• Work order: The reply should match the listing below character for character, except that no image is carried over.

• Given information:
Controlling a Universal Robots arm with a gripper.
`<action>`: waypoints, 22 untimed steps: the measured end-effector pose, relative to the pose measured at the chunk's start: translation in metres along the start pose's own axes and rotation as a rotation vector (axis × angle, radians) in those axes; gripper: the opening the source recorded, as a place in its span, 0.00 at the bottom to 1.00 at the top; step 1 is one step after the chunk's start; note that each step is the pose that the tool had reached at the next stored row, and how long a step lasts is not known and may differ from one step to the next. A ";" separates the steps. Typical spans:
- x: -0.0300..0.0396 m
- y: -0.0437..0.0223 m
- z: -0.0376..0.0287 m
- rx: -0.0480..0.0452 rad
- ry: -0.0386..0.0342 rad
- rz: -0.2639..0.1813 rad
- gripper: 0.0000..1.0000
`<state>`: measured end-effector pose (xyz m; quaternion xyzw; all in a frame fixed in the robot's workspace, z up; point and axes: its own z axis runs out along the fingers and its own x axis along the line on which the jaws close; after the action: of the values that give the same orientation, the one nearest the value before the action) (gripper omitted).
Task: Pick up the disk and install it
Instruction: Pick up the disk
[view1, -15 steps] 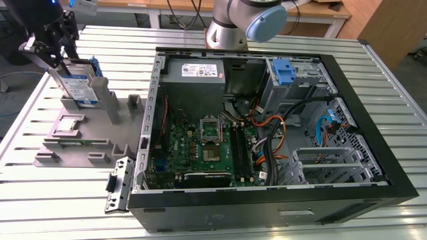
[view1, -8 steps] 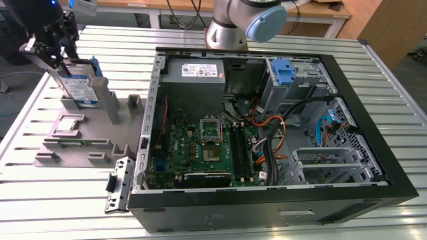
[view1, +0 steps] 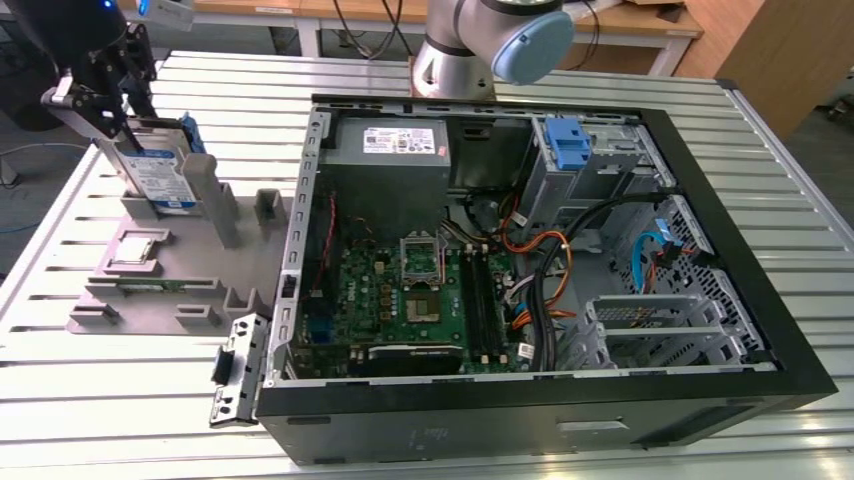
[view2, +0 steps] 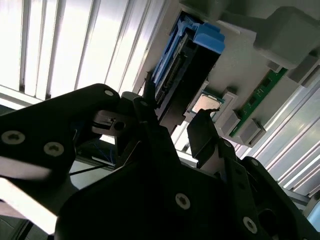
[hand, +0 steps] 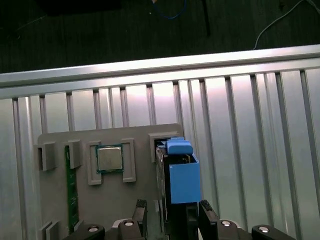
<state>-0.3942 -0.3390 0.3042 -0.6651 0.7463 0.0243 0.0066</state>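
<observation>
Standing upright at a corner of the grey plastic fixture tray (view1: 160, 278), the disk (view1: 163, 172), a flat silver metal drive in a blue plastic carrier, is straddled by the black gripper (view1: 118, 108), whose fingers are spread, not clamped. If they are closed off-centre, the disk may be tilted and jammed in its slot. The arm is stretched towards the exterior view's left, with the wrist pointed down.

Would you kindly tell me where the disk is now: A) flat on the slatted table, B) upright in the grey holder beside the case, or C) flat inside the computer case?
B: the disk stands on edge in the grey holder outside the computer case, gripper at its top.
</observation>
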 end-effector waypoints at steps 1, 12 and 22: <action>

• Response below:
Controlling a Universal Robots arm with a gripper.
`<action>`: waypoints, 22 untimed steps: the measured end-effector pose, relative to the pose measured at the chunk's start: translation in metres along the start pose's own axes and rotation as a rotation vector (axis × angle, radians) in those axes; gripper: the opening the source recorded, as a place in its span, 0.00 at the bottom to 1.00 at the top; step 1 is one step after the chunk's start; note that each step is the pose that the tool had reached at the next stored row, and how long a step lasts is not known and may differ from one step to the next. A ";" separates the steps. Typical spans:
- x: -0.0300..0.0396 m
- y: -0.0437..0.0223 m
- z: -0.0376..0.0287 m
- rx: -0.0480..0.0452 rad
- ry: -0.0386..0.0342 rad
- rz: -0.2639..0.1813 rad
- gripper: 0.0000..1.0000
`<state>`: measured end-effector pose (xyz m; quaternion xyzw; all in a frame fixed in the robot's workspace, z up; point and axes: its own z axis runs out along the fingers and its own x axis along the line on which the jaws close; after the action: of the values that give the same orientation, the one nearest the value before the action) (gripper omitted).
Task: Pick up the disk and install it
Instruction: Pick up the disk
[view1, -15 steps] 
[view1, -8 steps] 
[view1, +0 steps] 
[view2, +0 steps] 
[hand, +0 steps] 
<state>-0.3942 -0.3390 0.3042 -0.6651 0.7463 0.0243 0.0066</state>
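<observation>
Standing upright at a corner of the grey plastic fixture tray (view1: 160, 278), the disk (view1: 163, 172), a flat silver metal drive in a blue plastic carrier, is straddled by the black gripper (view1: 118, 108), whose fingers are spread, not clamped. If they are closed off-centre, the disk may be tilted and jammed in its slot. The arm is stretched towards the exterior view's left, with the wrist pointed down.

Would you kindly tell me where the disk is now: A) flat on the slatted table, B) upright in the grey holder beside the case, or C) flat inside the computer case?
B: the disk stands on edge in the grey holder outside the computer case, gripper at its top.
</observation>
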 end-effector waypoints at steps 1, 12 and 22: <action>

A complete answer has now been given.